Esther uses further evidence of Buddy's hypocrisy to strengthen her case of disillusionment. AS well as his facade of purity and cleanliness, he is very proud of his perfect health. He tells Esther her sinus troubles are psychosomatic, which she thinks is an "odd attitude for a doctor to have" (76), and then later on contracts tuberculosis. Although this "hypocrisy" is involuntary, Esther holds it against him, as his illness prevents her from breaking up with him. This situation is yet another where Esther's control of a situation is taken away from her.

Esther's reaction to Buddy's illness is a little strange. “I told Buddy how sorry I was about the TB and promised to write, but when I hung up I didn't feel one bit sorry. I only felt a wonderful relief." (76) She reasons that his illness is a punishment for Buddy's “double life” and apparent superiority complex. Colored by her feelings of betrayal, she interprets this event in an irrational way. She goes on to think “how convenient it would be now [she] didn't have to announce to everybody at college [she] had broken off with Buddy and start the boring business of blind dates again.” (77) The pressures of her social world at college would force an unattached Esther to go out on dates. Esther relishes the freedom of an absent boyfriend, while still having the security of being attached. This somewhat off-centre logic of Esther's gives an early hint of the breakdown to come.

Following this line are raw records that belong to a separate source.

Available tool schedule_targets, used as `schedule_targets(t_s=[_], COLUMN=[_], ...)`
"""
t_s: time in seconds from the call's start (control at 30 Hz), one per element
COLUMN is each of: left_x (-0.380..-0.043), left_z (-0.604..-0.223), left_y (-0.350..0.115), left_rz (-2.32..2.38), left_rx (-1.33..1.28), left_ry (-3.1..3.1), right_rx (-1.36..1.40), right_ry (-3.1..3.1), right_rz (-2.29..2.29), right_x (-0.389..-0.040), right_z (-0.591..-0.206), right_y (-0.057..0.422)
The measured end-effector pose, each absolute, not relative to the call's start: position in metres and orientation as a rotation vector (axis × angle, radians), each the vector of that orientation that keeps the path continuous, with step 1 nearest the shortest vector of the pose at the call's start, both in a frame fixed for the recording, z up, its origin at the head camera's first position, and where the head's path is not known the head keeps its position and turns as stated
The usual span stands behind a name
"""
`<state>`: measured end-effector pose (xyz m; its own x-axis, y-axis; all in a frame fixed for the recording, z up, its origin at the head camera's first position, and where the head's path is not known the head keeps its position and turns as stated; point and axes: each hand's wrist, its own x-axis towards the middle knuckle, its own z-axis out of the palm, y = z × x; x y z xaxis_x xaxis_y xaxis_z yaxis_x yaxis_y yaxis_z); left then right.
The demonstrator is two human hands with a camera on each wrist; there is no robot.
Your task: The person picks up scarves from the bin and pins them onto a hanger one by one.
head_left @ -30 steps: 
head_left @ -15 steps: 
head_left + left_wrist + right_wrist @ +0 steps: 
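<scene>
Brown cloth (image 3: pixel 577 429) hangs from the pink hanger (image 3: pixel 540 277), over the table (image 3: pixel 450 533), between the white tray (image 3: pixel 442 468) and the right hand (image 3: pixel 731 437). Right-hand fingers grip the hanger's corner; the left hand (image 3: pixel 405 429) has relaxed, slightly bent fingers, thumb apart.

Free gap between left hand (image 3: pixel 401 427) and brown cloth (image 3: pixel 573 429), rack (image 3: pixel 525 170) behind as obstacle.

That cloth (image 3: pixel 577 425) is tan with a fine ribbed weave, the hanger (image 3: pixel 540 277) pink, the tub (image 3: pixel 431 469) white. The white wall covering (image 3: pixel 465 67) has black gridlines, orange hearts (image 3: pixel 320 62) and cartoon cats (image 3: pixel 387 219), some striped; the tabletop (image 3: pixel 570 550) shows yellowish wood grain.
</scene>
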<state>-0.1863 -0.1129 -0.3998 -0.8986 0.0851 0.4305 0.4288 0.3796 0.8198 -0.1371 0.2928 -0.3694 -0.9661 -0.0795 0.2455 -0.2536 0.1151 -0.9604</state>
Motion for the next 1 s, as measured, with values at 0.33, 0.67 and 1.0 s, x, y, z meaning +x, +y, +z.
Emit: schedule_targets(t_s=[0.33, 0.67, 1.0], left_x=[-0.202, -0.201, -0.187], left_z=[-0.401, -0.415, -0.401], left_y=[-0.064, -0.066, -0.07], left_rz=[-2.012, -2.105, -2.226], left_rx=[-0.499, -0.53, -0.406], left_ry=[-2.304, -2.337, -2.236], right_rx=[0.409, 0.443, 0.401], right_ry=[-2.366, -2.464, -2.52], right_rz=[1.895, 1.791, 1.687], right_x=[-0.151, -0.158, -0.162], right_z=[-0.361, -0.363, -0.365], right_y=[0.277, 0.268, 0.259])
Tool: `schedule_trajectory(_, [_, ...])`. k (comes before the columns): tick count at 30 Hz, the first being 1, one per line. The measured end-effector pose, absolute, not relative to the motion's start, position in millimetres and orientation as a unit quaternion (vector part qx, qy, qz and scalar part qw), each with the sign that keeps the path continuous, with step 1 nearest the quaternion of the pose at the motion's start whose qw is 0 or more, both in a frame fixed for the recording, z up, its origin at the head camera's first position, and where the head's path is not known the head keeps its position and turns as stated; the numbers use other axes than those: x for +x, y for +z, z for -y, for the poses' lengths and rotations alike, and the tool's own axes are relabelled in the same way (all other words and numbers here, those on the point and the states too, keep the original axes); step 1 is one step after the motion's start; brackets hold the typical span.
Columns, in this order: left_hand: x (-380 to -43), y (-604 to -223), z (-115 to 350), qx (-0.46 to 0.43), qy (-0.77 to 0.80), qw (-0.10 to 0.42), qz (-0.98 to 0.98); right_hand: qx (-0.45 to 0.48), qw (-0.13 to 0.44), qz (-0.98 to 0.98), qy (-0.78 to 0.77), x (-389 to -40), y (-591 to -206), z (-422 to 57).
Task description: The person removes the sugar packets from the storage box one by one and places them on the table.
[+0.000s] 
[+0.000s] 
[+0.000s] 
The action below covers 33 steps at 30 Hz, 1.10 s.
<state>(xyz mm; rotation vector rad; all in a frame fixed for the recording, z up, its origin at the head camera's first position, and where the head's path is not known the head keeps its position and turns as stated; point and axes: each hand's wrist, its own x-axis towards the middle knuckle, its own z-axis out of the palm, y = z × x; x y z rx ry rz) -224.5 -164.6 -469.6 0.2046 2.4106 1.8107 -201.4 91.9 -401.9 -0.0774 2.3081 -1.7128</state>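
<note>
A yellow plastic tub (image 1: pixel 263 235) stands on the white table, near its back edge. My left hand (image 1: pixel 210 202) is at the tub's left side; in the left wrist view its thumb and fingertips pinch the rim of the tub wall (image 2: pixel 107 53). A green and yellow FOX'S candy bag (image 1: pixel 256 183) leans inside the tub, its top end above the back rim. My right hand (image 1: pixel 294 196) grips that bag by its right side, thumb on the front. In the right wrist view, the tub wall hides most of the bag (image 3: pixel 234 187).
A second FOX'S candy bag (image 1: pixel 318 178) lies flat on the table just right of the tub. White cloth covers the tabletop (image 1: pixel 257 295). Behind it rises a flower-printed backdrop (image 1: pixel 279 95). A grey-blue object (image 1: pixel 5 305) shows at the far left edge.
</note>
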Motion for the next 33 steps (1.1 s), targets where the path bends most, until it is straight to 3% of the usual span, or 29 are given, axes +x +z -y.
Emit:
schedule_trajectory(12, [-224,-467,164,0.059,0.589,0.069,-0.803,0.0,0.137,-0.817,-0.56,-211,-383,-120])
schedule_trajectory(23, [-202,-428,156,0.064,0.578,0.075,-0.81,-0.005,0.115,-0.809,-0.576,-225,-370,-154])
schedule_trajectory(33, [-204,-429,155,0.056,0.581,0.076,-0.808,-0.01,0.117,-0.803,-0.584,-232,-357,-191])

This chapter highlights the lack of romance in Esther's social world. She has dreams, poetic ideas of how things should happen, and she is let down by what appears to be the society's norm: a more unromantic, almost clinical, patriarchal outlook on human interaction. Plath illustrates the growing disillusionment that a young woman faces when coming to terms with the adult world and her loss of innocence in 1950s America. The rusty and jarring progression of social values from a patriarchal structure {especially those pertaining to women} happening in the 50s, and continuing to the 60s and beyond, takes its toll on Esther. She is part of a new era, but this upheaval is invisible to her. The old and the new both tug at her, and she does not have the awareness or understanding to look outside her position and relate it to society in order to save herself.